Mimo wcześniejszej wysokiej porażki we Wrocławiu, bydgoscy kibice pokazali jak ważnym meczem dla nich są derby, oraz przede wszystkim duże wsparcie drużynie w komplecie wypełniając do ostatniego miejsca Artego Arenę. Derbowy mecz nie przyniósł jednak spodziewanych emocji. Bydgoszczanki od początku grały bardzo twardo w defensywie, z czym przez blisko 5 minut nie potrafiły poradzić sobie torunianki. Niemoc drużyny przyjezdnej przy stanie 12:0, przerwała celnym trafieniem za 3 punkty Weronika Idczak, która chwilę wcześniej pojawiła się na parkiecie. Nie wybiło to jednak z rytmu zawodniczek Tomasza Herkta, które po kolejnych zagraniach powiększyły jeszcze swoją przewagę, by na pierwszą przerwę ostatecznie zejść przy wyniku 22:11
W drugiej części przewaga Artego momentami sięgała nawet 16 punktów (39:23) i chociaż Katarzynkom udało się przed przerwą zniwelować część strat, to jak się później okazało wszystko na co było je stać w derbowej rywalizacji. W toruńskim zespole do nawiązania skutecznej walki zabrakło dziś niewątpliwie punktów Victorii Macaulay, która na swoim koncie zapisała zaledwie 6 oczek i taką samą ilość zbiórek. Bydgoszczankom udało się zatrzymać także drugą z liderek Energi Matee Ajavon (9 pkt.).

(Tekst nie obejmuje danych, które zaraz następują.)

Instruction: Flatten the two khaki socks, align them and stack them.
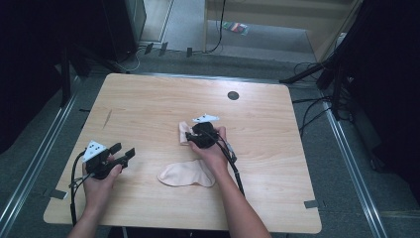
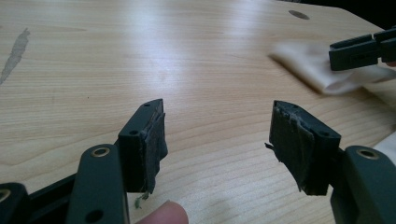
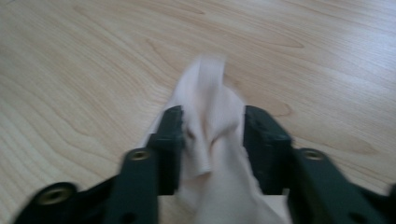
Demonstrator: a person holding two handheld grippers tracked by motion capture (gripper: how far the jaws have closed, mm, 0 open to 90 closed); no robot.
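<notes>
Pale peach fabric is the main thing on the light wooden table: two socks, with no brand, label or writing readable on them or on either gripper.

One sock lies flat near the table's front edge, just beside the person's right forearm, which crosses its right end. Its long axis runs left to right across the table, with a rounded end pointing left.

A second sock sits farther from the person, near the middle of the table. The right gripper has its jaws partly closed on this sock; in the right gripper view the cloth is bunched into folds between the two black jaws, touching both, and a narrow strip of it runs on ahead of the jaw tips along the wood. From the high view this sock shows as a small pale patch to the left of the gripper body, under its grey three-cornered plate. In the left gripper view the same sock appears blurred at upper right, with the right gripper's jaws over its edge.

The left gripper is near the table's left front, well apart from both socks. Its jaws stand wide apart with nothing between them, only bare wood beyond. Worn black pads line the jaws, and a fingertip shows at the bottom edge.

A small dark round hole sits near the table's far edge.
</notes>
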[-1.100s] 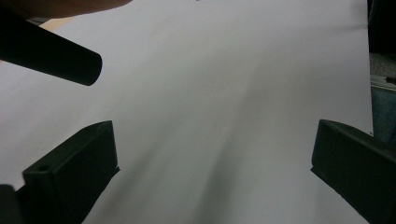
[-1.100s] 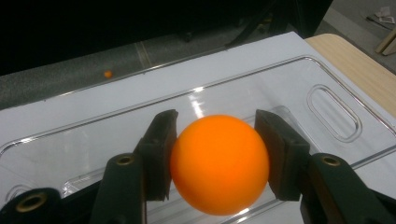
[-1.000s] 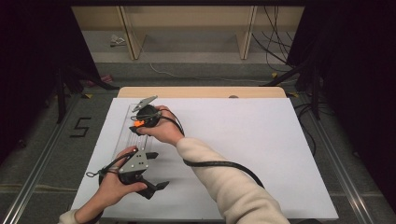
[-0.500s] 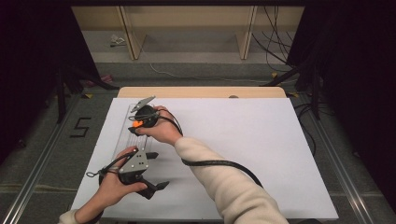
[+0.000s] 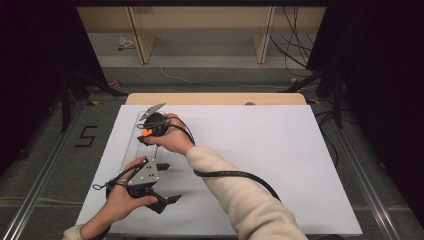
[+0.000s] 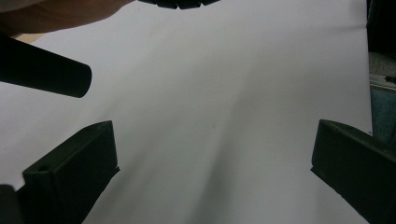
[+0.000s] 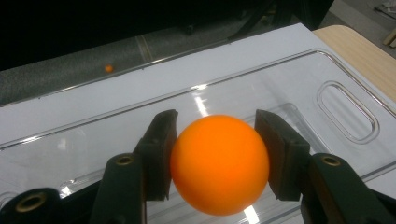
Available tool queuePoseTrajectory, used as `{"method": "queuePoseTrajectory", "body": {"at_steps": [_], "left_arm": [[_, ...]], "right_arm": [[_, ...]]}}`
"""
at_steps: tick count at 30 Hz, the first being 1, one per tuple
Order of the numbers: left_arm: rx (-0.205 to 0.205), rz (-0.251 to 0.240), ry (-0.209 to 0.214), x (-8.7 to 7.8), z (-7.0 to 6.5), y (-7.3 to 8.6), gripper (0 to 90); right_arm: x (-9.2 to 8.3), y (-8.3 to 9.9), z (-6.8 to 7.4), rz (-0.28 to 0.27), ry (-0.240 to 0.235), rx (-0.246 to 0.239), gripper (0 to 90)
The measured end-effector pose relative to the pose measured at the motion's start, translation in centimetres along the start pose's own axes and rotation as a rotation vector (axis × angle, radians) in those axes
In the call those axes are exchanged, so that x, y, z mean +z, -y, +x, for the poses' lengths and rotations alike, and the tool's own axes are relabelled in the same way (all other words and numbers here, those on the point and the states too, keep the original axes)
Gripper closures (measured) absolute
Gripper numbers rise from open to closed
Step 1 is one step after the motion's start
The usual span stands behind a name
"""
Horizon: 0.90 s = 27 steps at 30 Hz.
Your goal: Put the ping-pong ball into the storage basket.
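- Your right gripper has its jaws clamped on an orange ball, one pad on each side at the widest part; the ball sits just above a clear plastic tray at the left of the worktop
- Handling, as I judge it: the ball looks smooth, hard and light, so it may squirt out if you squeeze off-centre. Keep the pads across its middle, as now
- The tray is glossy and transparent, with a moulded oblong recess; expect the ball to roll on it once freed
- Your left gripper rests near the front edge with jaws apart, nothing between them
- Surface: white sheet over a wooden top, flat. Room: dark surround, grey floor, cables, and a small orange object on the floor beyond the sheet
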State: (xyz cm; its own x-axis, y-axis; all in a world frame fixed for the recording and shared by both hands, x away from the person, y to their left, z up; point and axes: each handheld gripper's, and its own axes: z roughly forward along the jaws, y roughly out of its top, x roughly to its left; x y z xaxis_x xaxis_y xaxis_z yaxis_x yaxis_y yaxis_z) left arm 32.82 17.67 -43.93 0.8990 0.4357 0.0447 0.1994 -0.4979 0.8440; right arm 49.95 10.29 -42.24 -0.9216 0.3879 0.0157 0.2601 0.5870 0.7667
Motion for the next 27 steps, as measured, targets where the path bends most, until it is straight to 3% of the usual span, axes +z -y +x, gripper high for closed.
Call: {"method": "queuePoseTrajectory", "body": {"at_steps": [27], "left_arm": [[0.002,-0.001,0.002,0.0,0.0,0.0,0.0]], "right_arm": [[1.2,0.1,0.1,0.029,-0.008,0.003,50.8]]}}
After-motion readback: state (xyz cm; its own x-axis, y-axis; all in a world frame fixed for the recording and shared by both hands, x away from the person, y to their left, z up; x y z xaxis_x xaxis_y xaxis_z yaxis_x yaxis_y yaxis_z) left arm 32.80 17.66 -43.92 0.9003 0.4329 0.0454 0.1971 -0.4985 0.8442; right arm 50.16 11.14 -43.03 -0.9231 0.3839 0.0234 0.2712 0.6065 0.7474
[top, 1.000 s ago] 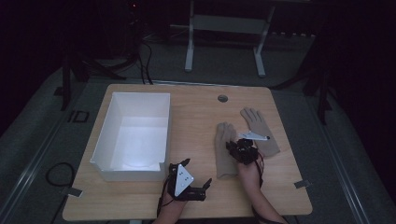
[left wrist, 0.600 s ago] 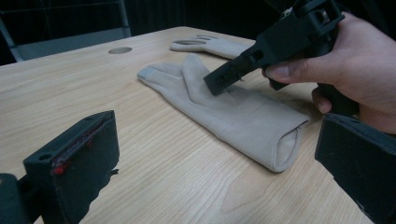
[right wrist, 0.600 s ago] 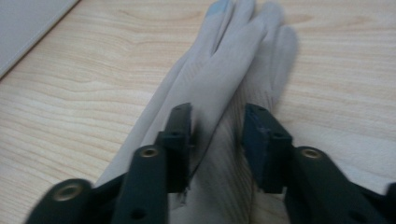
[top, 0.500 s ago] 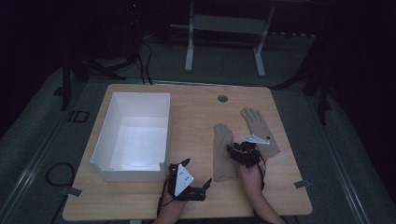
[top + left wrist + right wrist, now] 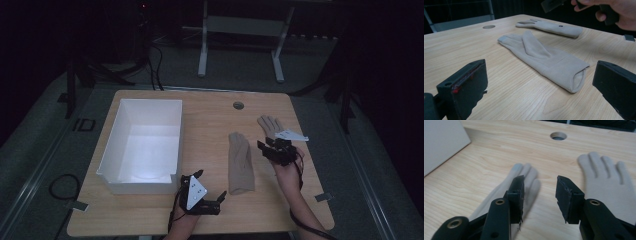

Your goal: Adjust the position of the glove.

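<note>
Two beige gloves lie flat on the wooden table (image 5: 210, 115). The nearer glove (image 5: 240, 162) (image 5: 544, 56) (image 5: 526, 173) points away from me. The farther glove (image 5: 269, 125) (image 5: 551, 27) (image 5: 604, 180) lies to its right. My right gripper (image 5: 268, 148) (image 5: 539, 183) hovers above the strip of table between the two gloves. Its jaws have just been opening, and there is nothing between them. My left gripper (image 5: 210, 185) (image 5: 539, 87) rests near the table's front edge, wide open and facing the nearer glove's cuff, a short way off. The hand that holds the right gripper (image 5: 614, 10) shows beyond the gloves in the left gripper view.
A white open box (image 5: 125, 180) stands on the left half of the table, close to my left gripper. A round cable hole (image 5: 238, 105) (image 5: 558, 136) sits near the far edge. Dark floor and a table frame (image 5: 240, 40) lie beyond.
The right gripper has opened, risen and shifted right, away from the nearer glove. Both gloves lie where they were. The left gripper has stayed in place.
</note>
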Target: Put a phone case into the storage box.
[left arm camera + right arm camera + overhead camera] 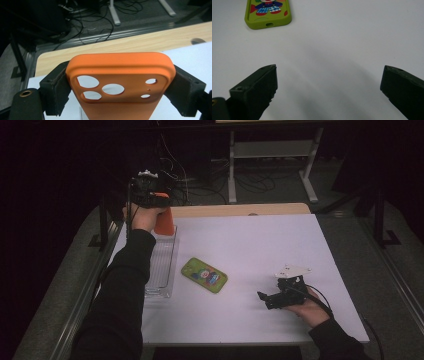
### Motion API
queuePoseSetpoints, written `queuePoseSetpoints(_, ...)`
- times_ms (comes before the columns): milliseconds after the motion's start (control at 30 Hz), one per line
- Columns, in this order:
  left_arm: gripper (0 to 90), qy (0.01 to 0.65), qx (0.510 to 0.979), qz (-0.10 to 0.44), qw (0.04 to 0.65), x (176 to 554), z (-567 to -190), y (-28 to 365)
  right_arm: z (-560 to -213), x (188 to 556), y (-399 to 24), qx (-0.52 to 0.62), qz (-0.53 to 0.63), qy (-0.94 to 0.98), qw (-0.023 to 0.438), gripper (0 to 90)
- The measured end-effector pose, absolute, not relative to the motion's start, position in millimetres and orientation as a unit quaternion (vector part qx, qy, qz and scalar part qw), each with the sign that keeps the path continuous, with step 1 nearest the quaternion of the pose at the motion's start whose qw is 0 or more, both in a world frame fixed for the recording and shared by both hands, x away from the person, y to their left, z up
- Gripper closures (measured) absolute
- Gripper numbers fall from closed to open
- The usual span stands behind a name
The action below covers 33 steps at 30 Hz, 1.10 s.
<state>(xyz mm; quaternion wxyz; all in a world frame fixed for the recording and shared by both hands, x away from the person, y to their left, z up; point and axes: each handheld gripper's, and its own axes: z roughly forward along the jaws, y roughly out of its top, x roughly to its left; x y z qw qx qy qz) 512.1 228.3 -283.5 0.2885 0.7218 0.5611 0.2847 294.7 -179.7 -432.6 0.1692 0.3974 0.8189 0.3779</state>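
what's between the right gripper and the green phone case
Nothing: bare white table separates the right gripper from the green phone case, in the high view and in the right gripper view.

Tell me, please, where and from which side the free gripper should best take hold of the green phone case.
Probably across its two long edges, from above: the green phone case lies flat on the white table, so only its thin rim offers grip. The open right gripper is nearest.

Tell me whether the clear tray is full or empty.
Empty, as far as it shows: the clear tray has nothing lying in its visible part. The orange phone case is gripped above its far end by the left gripper.
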Motion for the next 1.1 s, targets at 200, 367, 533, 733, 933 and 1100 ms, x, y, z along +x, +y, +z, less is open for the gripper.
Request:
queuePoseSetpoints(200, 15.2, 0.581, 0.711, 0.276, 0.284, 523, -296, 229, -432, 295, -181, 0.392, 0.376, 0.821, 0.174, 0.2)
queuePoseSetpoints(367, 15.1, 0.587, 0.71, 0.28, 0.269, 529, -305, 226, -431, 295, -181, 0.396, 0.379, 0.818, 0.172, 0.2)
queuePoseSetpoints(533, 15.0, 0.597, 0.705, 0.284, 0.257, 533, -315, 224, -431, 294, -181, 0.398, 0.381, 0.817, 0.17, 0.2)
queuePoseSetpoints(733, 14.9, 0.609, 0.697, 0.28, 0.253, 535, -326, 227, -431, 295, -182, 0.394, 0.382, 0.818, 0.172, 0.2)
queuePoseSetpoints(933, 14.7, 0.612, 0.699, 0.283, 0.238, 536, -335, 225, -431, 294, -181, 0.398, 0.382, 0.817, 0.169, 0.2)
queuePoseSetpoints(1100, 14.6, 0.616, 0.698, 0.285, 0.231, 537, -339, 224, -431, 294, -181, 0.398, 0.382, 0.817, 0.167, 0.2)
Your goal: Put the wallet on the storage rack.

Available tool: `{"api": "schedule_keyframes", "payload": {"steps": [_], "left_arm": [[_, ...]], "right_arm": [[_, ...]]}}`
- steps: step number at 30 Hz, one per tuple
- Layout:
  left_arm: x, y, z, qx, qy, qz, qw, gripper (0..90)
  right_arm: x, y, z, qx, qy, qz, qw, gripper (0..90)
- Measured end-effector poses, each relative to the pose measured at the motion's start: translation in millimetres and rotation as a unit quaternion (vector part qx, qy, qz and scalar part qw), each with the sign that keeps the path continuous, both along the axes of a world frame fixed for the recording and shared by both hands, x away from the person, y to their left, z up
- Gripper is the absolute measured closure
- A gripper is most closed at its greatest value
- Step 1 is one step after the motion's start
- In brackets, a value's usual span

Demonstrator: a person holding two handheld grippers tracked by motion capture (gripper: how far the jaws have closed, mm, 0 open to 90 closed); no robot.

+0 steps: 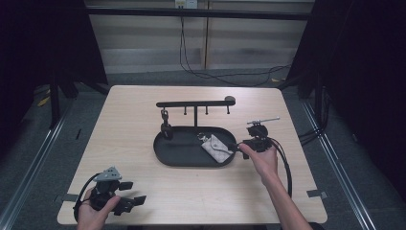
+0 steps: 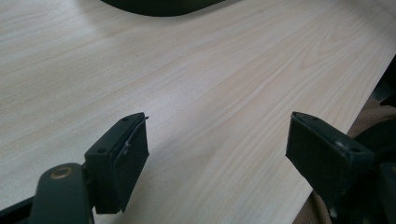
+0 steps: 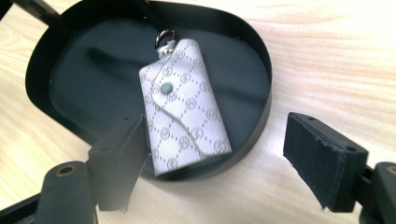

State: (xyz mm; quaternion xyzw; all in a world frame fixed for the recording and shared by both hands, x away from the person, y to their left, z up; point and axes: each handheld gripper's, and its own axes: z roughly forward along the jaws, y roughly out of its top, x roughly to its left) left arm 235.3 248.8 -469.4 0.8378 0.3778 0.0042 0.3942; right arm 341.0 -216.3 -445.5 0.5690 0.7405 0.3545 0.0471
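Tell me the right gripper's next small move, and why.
Probably back away from the tray. The right gripper is open, its pads clear of the pouch, which lies flat in the tray, so the drop looks done.

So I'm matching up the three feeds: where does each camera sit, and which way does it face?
High view: fixed above the person's side, looking forward and down on the table; both forearms enter from below, left tongs near the front edge, right tongs by the black tray.
Left gripper view: rides the left tongs, looking along open jaws over bare wood.
Right gripper view: rides the right tongs, facing the patterned key pouch in the tray, jaws open.
Shared: the pouch and tray appear in the high and right gripper views.
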Motion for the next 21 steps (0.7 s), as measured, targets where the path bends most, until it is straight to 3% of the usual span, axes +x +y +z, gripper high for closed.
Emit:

Po stronie Artego znakomity mecz rozgrywała Julie McBride, zdobywczyni 13 punktów, 11 asyst i 8 zbiórek, pod koniec meczu prezentując miejscowej publiczności widowiskowe podania do koleżanek. W ataku wspierała ją niezawodna w tym sezonie Amisha Carter (22 pkt.), a z bardzo dobrej strony pokazała się również Aleksandra Pawlak, przez niespełna 18 minut gry zapisując na swoim koncie 15 pkt.
O końcowym wyniku zdecydowała dobra skuteczność Artego (do przerwy ponad 73% skuteczności z pół dystansu), oraz wysoko wygrana walka na tablicach (37 zbiórek, przy zaledwie 19 Energi), co jako jedną z przyczyn porażki argumentował po meczu Anatolij Bujalski.
Była to piąta z rzędy ligowa wygrana Artego w meczach derbowych.